# AI, SEO, GEO & AEO Optimization Guide

A practical guide to optimizing websites for AI agents, LLMs, search engines, and answer engines. Based on the implementation at [agnelnieves.com](https://agnelnieves.com), built with Next.js 15 — but the concepts apply to any framework.

---

## Table of Contents

- [Overview: SEO vs AEO vs GEO](#overview-seo-vs-aeo-vs-geo)
- [1. llms.txt — Machine-Readable Site Index](#1-llmstxt--machine-readable-site-index)
- [2. llms-full.txt — Full Content Endpoint](#2-llms-fulltxt--full-content-endpoint)
- [3. Inline LLM Instructions in HTML](#3-inline-llm-instructions-in-html)
- [4. robots.txt for AI Crawlers](#4-robotstxt-for-ai-crawlers)
- [5. Structured Data (JSON-LD)](#5-structured-data-json-ld)
- [6. JSON Feed](#6-json-feed)
- [7. Sitemap Optimization](#7-sitemap-optimization)
- [8. Content Writing for AI Engines](#8-content-writing-for-ai-engines)
- [9. Meta Tags & OpenGraph](#9-meta-tags--opengraph)
- [10. RSS Feed](#10-rss-feed)
- [Complete Checklist](#complete-checklist)
- [Verification](#verification)

---

## Overview: SEO vs AEO vs GEO

| Term | Full Name | What It Means |
|------|-----------|---------------|
| **SEO** | Search Engine Optimization | Optimize for Google, Bing, and traditional search engines |
| **AEO** | Answer Engine Optimization | Optimize for AI-powered answer engines (Perplexity, Google AI Overviews, Bing Chat) |
| **GEO** | Generative Engine Optimization | Optimize for LLMs that generate responses citing your content (ChatGPT, Claude, Gemini) |

These aren't competing strategies — they're layers.
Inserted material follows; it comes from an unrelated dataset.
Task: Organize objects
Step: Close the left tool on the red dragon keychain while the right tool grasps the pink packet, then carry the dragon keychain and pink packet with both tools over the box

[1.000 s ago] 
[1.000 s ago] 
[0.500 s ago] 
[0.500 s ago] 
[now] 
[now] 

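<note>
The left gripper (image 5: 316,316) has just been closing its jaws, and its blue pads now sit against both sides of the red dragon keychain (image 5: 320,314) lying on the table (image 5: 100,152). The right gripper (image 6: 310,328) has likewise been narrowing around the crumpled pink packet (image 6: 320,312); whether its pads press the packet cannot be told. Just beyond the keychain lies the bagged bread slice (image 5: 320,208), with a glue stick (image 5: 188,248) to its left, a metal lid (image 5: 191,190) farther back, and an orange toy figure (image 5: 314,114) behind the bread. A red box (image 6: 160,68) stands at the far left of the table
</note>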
Good SEO is the foundation. AEO adds structured, citable answers. GEO adds machine-readable discovery and context. This guide covers all three.

### Key Differences

**SEO** focuses on keywords, backlinks, and page authority. Your goal: rank in search results.

**AEO** focuses on structured answers, Q&A formatting, and schema markup. Your goal: appear in featured snippets and AI-generated answers.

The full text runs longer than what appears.